In this project you will investigate the exponential distribution in R and compare it with the Central Limit Theorem. The exponential distribution can be simulated in R with rexp(n, lambda) where lambda is the rate parameter. The mean of exponential distribution is 1/lambda and the standard deviation is also 1/lambda. Set lambda = 0.2 for all of the simulations. You will investigate the distribution of averages of 40 exponentials. Note that you will need to do a thousand simulations.
Now in the second portion of the class, we’re going to analyze the ToothGrowth data in the R datasets package.
library(datasets)
data(ToothGrowth)
ToothGrowth$dose<-as.factor(ToothGrowth$dose)
str(ToothGrowth)
## 'data.frame': 60 obs. of 3 variables:
## $ len : num 4.2 11.5 7.3 5.8 6.4 10 11.2 11.2 5.2 7 ...

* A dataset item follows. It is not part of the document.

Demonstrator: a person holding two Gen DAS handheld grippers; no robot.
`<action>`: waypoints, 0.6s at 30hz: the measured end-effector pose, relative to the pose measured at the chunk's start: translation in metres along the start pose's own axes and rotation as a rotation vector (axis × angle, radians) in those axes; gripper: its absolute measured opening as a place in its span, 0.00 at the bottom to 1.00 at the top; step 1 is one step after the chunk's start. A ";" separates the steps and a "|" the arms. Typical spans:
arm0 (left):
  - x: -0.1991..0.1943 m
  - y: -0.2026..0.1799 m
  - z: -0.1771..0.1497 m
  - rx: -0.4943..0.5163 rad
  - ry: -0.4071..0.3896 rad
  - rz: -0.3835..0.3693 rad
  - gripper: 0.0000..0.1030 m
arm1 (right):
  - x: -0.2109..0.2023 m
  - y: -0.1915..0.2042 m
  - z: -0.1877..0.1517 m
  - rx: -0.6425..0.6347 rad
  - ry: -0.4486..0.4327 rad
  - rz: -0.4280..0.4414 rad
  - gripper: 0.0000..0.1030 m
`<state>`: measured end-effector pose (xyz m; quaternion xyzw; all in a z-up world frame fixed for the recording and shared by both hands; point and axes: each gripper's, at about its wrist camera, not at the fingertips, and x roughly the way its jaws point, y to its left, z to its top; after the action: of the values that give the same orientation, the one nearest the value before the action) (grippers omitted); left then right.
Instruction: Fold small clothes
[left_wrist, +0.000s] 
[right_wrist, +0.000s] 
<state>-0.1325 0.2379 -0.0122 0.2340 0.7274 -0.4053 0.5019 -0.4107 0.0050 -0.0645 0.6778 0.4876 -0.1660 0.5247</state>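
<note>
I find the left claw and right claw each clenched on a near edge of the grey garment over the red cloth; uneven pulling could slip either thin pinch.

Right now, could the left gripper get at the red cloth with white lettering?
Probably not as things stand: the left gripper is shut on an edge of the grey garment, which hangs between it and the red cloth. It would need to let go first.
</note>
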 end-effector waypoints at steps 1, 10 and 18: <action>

## $ supp: Factor w/ 2 levels "OJ","VC": 2 2 2 2 2 2 2 2 2 2 ...
## $ dose: Factor w/ 3 levels "0.5","1","2": 1 1 1 1 1 1 1 1 1 1 ...
?ToothGrowth
#### Summary of ToothGrowth
summary(ToothGrowth)
## len supp dose
## Min. : 4.20 OJ:30 0.5:20
## 1st Qu.:13.07 VC:30 1 :20
## Median :19.25 2 :20
## Mean :18.81
## 3rd Qu.:25.27
## Max. :33.90
#### Verifying Mean of Len variable by Supply
MeanSupp <- split(ToothGrowth$len, ToothGrowth$dose)
sapply(MeanSupp,mean)
## 0.5 1 2
## 10.605 19.735 26.100
library(ggplot2)
library(ggthemes)
ggplot(data=ToothGrowth, aes(x=dose, y=len, fill=supp)) + geom_bar(stat="identity",) + ggtitle("Tooth Growth as a Factor of Dosage and Vitamin Source") +theme_economist() + scale_colour_economist() + facet_grid(. ~ supp) + xlab("Dose in miligrams") + ylab("Tooth length") + guides(fill=guide_legend(title="Supplement type"))
library(lattice)
xyplot(len~dose|supp, ToothGrowth,
main="Scatterplot by Supplement and Dose",
ylab="Length", xlab="Dose")
boxplot(len ~ supp * dose,ToothGrowth, col="green", ylab="Length", xlab="Supplement type & Dose",main="Boxplot by Supplement and Dose")
len<-ToothGrowth$len
supp<-ToothGrowth$supp
dose<-ToothGrowth$dose
sapply(MeanSupp, var)
## 0.5 1 2
## 20.24787 19.49608 14.24421
t.test(len[supp=="OJ"], len[supp=="VC"], paired = FALSE, var.equal = FALSE)
##
## Welch Two Sample t-test
##
## data: len[supp == "OJ"] and len[supp == "VC"]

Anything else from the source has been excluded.